Paula Garcia Tufro

Paula (ADVIMA, Guatemala): Paula was studying for a Master’s degree in the School of Foreign Service, Georgetown, at the time of her fellowship on Guatemala. Her full name is being withheld at her request.

23rd Anniversary of the Massacre in Plan de Sanchez

19 Jul

Yesterday I witnessed the 23rd anniversary of the massacre in Plan de Sanchez, Rabinal, Baja Verapaz in which 268 indigenous men, women and children, were brutally murdered by the military.

On July 18, 1982, 60 military personnel and four judicial detectives arrived in the town of Plan de Sanchez and raped approximately 20 young women and brutally murdered 268 of its inhabitants with grenades and gunshots. They later forced the survivors to bury the bodies of the dead in 22 mass graves.

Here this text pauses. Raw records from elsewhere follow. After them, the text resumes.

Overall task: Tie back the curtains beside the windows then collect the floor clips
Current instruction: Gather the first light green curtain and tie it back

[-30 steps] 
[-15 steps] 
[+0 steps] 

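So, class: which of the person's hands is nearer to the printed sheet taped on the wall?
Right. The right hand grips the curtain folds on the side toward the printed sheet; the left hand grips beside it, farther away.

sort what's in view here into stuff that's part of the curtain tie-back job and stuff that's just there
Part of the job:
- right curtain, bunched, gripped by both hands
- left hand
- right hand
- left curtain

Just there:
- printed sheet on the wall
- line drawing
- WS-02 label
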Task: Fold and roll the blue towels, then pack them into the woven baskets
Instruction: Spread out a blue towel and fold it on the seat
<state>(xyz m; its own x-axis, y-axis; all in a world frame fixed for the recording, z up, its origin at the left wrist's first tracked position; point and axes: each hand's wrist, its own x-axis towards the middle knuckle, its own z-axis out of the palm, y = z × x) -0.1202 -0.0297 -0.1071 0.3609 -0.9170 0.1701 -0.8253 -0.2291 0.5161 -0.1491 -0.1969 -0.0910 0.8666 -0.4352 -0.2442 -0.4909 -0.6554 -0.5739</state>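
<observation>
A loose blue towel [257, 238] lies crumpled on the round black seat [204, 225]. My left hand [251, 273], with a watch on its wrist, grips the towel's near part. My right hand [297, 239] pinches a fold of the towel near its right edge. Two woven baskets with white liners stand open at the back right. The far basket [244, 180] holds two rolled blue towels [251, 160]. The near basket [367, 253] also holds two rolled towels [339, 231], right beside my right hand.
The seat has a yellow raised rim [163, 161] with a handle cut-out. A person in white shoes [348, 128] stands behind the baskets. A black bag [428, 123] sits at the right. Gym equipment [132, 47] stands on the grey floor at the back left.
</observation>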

This year´s commemorative event has added significance as it is the first anniversary since the Inter-American Human Rights Court issued its verdict, on November 19, 2004, in favor of the victims and survivors in the case against the government and the military ruling for the first time that a genocide had taken place in Guatemala. Part of the sentence issued by the Court called for a public acknowledgement of the government´s responsibility and a public apology for the massacres that were carried out in the community.

Accordingly, this year the Vice-President of Guatemala, Eduardo Stein Barillas, attended the event and delivered what seemed to be a sincere heart felt apology to the community for the atrocities that occurred at the hands of the government on July 18, 1982, and declared this government´s will to bring forth legal action against those responsible for the massacres.

What remains pending is the reparations for the psychological and social damages suffered, public infrastructure works, and works for the improvement of the living and health conditions. The sentence also forced the Guatemalan Government to pay US$8 million (approximately Q60 million) in reparations to the victims family members (approximately $20,000 per relative of each victim), translate the Courts sentence into the local Achí language, and try those responsible for the massacre. VP Stein publicly pledged to fulfill all of the above mentioned points in the sentence.

The event itself was incredibly moving. It began with a vivid re-enactment of the brutal capture and massacre carried out by the Military and paramilitary forces in Plan de Sanchez, presented by a group of students from Pacux (the model resettlement community created to relocate the community of Rio Negro). The re-enactment was very graphic and as such clearly evoked very dramatic reactions and emotions by survivors of the massacres.

Some people cringed, others wept, others clenched with the sound of gunshots as if they were reliving that moment. Sitting side by side with survivors was an incredibly moving experience, and though I can never really know the pain that these survivors have felt and continue to feel, this experience brought one as close to their emotion as possible.

The re-enactment was described by one of the survivors as ¨not only a play, but as the stories of our families, in order for this to never be repeated and for it to never be forgotten.¨ The event was followed by a series of speakers, which included Frank LaRue from COPREDEH (Presidential Committee for the defense of Human Rights), who delivered a very candid speech not only acknowledging the government´s role (under Efraín Rios Montt) in the massacres of Plan de Sanchez, but also the need to answer the call for justice in the persecution and sentencing of those responsible for the massacre, and also acknowledging the work of CALDH in bringing the case before the Inter-American Human Rights Court.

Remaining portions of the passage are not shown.